Malaysia: The FBM KLCI (+0.5%) recorded its third straight winning streak with more than two-third of the key index components finished higher alongside with the positive sentiment across regional peers. The lower liners rebounded, while all 13 major sectors on the broader market advanced, led by the Energy sector (+3.9%) as crude oil prices marched higher.
Global markets: The US stockmarkets extended their losses as the Dow fell 0.8%, as investors ponder on the latest minutes from the US Federal Reserve meeting today that may bring some clue on future interest rate direction. European stockmarkets closed mostly lower, while Asia stockmarkets were upbeat.
The FBM KLCI tracked regional uptrend to close at intraday high on bargain hunting following the selldown on broader market in the previous session, as well as the global commodities rally. CPO price surged close to 5.0% to end above RM4,450 in tandem with the rise in soybean oil on estimation of weaker output in Malaysia. Nevertheless, the commodities-fuelled rally may consolidate over the near term if concerns over stricter lockdown persist amid high Covid-19 infection rate in the country.
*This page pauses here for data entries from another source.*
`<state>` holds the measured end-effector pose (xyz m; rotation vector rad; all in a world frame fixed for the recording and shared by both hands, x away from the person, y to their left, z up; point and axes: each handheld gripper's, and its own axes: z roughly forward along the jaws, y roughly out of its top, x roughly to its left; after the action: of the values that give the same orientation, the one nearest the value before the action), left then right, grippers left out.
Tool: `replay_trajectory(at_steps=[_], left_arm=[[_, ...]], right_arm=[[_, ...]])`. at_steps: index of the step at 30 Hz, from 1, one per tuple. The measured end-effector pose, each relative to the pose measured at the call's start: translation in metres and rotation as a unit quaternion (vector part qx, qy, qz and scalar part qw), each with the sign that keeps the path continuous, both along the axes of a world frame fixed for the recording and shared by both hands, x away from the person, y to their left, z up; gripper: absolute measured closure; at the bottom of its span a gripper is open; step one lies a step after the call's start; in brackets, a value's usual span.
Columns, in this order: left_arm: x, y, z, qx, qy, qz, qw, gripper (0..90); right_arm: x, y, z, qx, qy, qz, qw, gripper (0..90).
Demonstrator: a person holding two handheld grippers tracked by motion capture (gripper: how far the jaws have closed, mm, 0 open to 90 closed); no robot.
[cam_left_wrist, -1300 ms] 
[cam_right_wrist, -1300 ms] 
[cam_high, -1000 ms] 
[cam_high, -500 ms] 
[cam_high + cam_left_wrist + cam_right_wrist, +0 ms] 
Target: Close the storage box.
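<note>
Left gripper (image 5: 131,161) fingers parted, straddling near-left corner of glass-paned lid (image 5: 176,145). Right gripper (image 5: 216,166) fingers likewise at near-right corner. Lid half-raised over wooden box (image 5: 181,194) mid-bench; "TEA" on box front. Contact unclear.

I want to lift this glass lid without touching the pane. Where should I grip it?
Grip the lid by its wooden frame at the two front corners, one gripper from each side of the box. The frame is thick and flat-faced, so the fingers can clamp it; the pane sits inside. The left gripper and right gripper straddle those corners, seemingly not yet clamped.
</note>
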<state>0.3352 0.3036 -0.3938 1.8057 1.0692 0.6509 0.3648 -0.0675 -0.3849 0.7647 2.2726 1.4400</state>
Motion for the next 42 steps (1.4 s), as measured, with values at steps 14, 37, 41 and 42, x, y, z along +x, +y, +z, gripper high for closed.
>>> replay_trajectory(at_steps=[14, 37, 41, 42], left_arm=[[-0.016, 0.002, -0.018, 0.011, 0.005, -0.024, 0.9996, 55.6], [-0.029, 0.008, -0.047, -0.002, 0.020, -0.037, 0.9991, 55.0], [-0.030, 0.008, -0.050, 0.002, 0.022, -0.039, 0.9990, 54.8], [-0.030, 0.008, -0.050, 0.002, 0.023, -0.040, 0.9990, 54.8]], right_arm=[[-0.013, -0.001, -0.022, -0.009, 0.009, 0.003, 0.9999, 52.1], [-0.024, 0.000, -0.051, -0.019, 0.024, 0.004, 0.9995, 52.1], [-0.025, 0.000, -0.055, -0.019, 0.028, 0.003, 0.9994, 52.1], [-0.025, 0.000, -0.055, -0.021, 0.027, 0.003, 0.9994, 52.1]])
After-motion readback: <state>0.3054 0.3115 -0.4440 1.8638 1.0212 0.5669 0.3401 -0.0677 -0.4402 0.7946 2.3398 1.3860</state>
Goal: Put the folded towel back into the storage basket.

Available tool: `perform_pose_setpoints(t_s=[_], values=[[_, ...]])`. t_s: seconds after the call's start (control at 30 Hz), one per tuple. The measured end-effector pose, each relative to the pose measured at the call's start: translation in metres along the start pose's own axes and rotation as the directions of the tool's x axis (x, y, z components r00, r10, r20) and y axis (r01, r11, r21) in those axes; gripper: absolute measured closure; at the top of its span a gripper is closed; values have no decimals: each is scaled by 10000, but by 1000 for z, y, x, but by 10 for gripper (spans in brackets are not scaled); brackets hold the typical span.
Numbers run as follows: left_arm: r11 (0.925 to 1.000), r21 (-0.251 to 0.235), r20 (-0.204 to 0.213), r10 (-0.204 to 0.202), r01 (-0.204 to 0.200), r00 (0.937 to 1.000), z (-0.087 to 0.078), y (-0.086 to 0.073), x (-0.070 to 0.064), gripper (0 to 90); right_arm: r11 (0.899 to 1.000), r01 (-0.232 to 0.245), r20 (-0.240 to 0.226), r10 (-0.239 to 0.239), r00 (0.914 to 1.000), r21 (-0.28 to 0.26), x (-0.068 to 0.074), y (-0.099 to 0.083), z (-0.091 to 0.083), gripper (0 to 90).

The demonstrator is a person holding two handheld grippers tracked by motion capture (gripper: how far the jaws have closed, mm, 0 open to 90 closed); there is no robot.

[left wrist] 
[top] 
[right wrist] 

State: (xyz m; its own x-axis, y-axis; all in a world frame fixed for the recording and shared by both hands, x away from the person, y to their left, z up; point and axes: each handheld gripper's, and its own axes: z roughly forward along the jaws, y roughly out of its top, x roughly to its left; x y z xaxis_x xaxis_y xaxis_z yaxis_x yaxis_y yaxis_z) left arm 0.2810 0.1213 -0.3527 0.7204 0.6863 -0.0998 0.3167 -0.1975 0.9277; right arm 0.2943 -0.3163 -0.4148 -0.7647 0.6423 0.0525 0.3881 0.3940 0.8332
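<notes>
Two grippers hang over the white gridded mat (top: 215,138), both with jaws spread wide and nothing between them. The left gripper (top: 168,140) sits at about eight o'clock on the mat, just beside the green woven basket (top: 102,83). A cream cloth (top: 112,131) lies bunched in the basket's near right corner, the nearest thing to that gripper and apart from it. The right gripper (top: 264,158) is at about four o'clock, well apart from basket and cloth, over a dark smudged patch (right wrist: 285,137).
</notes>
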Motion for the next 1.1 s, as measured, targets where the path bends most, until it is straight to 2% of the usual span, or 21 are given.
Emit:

Sector focus: Investors may look at plantation stocks given the sharp rise in CPO price. Besides, we expect to see some technical rebound in the technology sector ahead of the reporting season as the stocks might be oversold after the recent selldown.
The FBM KLCI extended its gains for the third straight session, pointing towards the 1,600 psychological level. Technical indicators remained mixed as the MACD Histogram has extended a green bar, while the RSI was hovering below the 50 level. To confirm an uptrend, the key index should cross and stay above the 1,600 psychological level, support is located around 1,555-1,565.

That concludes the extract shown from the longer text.